Quotes From The Book

“More and more these days I find that people want to boil things down to something simple, somthing you can grab in a second. I also see that today people are very result-oriented. We don’t do anything just because it’s the right thing to do, or for the sake of art, or for the sake of anything unless we can prove that down the road x, y, or z is going to happen. I guess in that kind of environment it is difficult for what we call literature to exist because a book is not all that practical a thing in the short term. It’s probably infinitely practical in the long term. But you’re not going to pick Timequake off the shelf and learn how to scramble eggs tomorrow. So, in that context, writing is a struggle to preserve our right to be not so practical…”
Lee Stringer
“When I teach…I’m looking for people who are passionate, who care terribly about something. There are people with a hell of a lot on their minds, Lee being a case in point, and if you have a hell of a lot on your mind, the language will arrive, the right words will arrive, the paragraphing will be right.
Kurt Vonnegut
“It’s a joy of discovery for me. I kind of would not like to know what I’m doing.

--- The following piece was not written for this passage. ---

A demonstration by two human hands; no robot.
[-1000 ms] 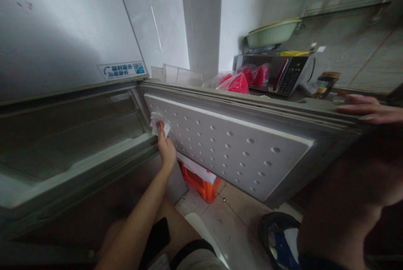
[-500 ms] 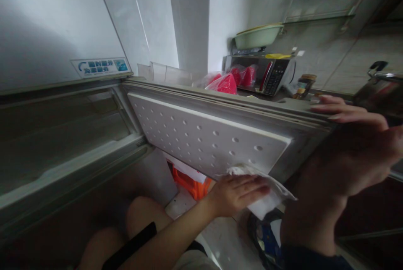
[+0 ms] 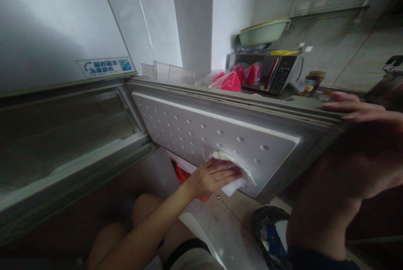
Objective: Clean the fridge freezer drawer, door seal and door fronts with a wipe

“I had a lot of fun trying to figure out how I was going to fill up these pages, and then, convinced that I’m not going to figure it out, bingo! something happens. It’s like shaking hands with God. It’s really a great payoff for the hours you sit around wondering if you can do what you’re trying to do.”
Lee Stringer
“…literature is the only art that requires our audience to be performers. You have to be able to read and you have to be able to read awfully well. You have to read so well that you get irony! I’ll say one thing meaning another, and you’ll get it. Expecting a large number of people to be literate is like expecting everybody to play the French horn. It is extremely difficult.”